A careful look at the White House website shows that the Biden Administration has failed to accurately indicate who is legally authorized to succeed to the Presidency.
The White House web site has a page on President Biden’s Cabinet, which is accessible here. After listing the cabinet positions, the white House web page contains the following language:
“President Biden’s Cabinet reflects his pledge to appoint leaders of government agencies that reflect the country they aim to serve.
In order of succession to the Presidency:”
What follows are the pictures, names and titles of Vice President Kamala Harris and Biden’s Cabinet members.
Unfortunately, the “order of succession to the Presidency” indicated by the White House website does not accurately follow the language of the U.S. Constitution or U.S. Code, Title 3, Section 19 (“Vacancy in offices of both President and Vice President; officers eligible to act”).
The White House web site listing fails to accurately reflect the relevant federal law as follows:
(1) It leaves out the Speaker of the House of Representatives, who is second in line of succession to the Presidency. See U.S.Code, Title 3, Section 19(a)(1);
(2) It leaves out the President pro tempore of the Senate, who is third in the line of succession to the Presidency. See U.S.Code, Title 3, Section 19(b);
(3) Secretary of Energy Jennifer Granholm and Secretary of Homeland Security Alejandro Mayorkas are not eligible to succeed to the Presidency because they are naturalized U.S. citizens. See U.S. Constitution, Article II, Section 1, Clause 5; and
(4) The last eight Cabinet Members listed on the White House website (appearing after the Secretary of Homeland Security) are not eligible to succeed to the Presidency because their positions are not included as eligible successors to the Presidency under applicable federal law. See U.S.Code, Title 3, Section 19(d)(1).

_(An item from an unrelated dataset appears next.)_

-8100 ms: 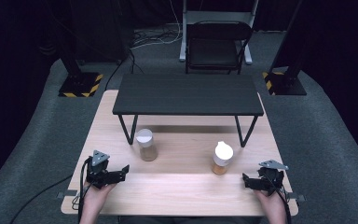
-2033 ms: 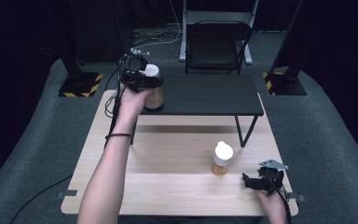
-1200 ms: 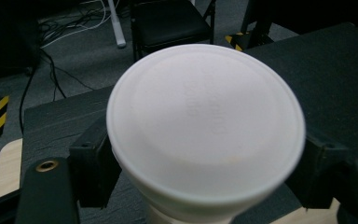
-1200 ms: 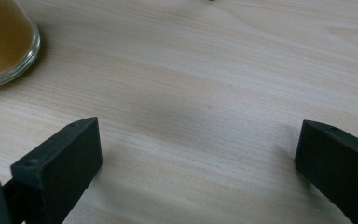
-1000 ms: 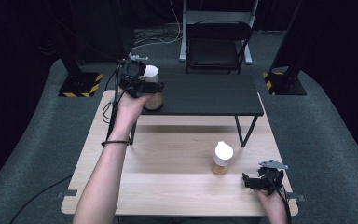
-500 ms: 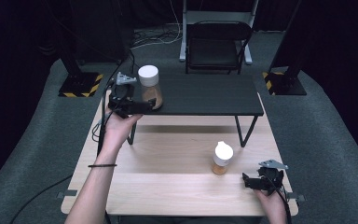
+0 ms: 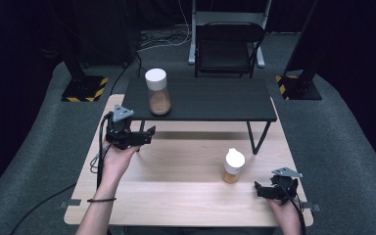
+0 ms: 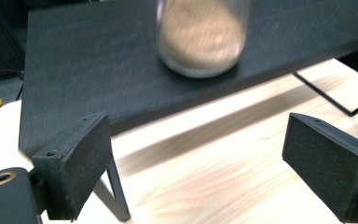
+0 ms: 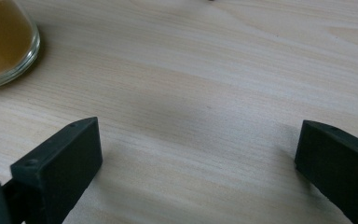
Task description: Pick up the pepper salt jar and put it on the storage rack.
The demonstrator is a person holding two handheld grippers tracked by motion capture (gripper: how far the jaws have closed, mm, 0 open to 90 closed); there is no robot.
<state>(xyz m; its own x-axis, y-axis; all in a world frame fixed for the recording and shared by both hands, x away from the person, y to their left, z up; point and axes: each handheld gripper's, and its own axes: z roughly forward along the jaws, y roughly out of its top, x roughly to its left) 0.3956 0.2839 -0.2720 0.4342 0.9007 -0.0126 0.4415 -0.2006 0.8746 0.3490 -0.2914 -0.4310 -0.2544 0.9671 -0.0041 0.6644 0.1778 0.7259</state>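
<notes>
Wooden table (image 7: 176,191) and black shelf (image 7: 210,98) tell the progress: one spice jar (image 7: 156,93) already stands on the shelf's left end, with the left gripper (image 7: 144,136) below it, jaws just opened and empty. What seems left is the second jar (image 7: 234,166), on the table near the right gripper (image 7: 260,190), whose jaws stand apart.

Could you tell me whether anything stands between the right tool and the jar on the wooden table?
Nothing visible does. The right tool, open, rests on the wooden table, and the jar stands just to its left, with bare wood between them.
</notes>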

Because the Secretary of State is not in the line of Presidential succession immediately after the Vice President, it is inaccurate to list the Secretary of State on the White House website in a manner that suggests otherwise. But, even if the Biden White House intended only to list Cabinet members who are eligible for succession to the Presidency, there is no excuse for its listing of: (a) two Cabinet members who are ineligible to succeed to the Presidency under the terms of the U.S. Constitution, and (b) eight other Cabinet members who are not eligible to succeed to the Presidency under the terms of U.S. Code, Title 3, Section 19.
Issuing documents (in print or online) that have been prepared in a careless manner and not checked for accuracy and completeness may not seem like a big deal, but it does not inspire confidence in the competence or professionalism of the Biden White House. Imagine the potential complications in diplomacy and international relations if a significant foreign policy document released by the White House has been prepared in a careless manner so that its inaccuracy or incompleteness results in diplomatic confusion or diplomatic insult. Imagine the potential complications if a significant domestic policy document released by the White House has been prepared in a careless manner so that its inaccuracy or incompleteness confuses or misleads the American public.
One has to wonder what other White House web pages (or official releases) contain incorrect or incomplete information of importance to the American people and foreign countries. If the Biden White House can’t get its facts straight on something as important as the Presidential succession (which is set forth explicitly in a federal statute and covered by specific language in the U.S. Constitution) then how can the American people or foreign countries have confidence that the White House is getting its facts straight on other matters?
One is left to wonder: Is it a sign of simple carelessness? A sign of a lack of competence or professionalism? A sign of casual indifference like that of Mad Magazine’s Alfred E. Neuman character, whose slogan was “What, me worry?”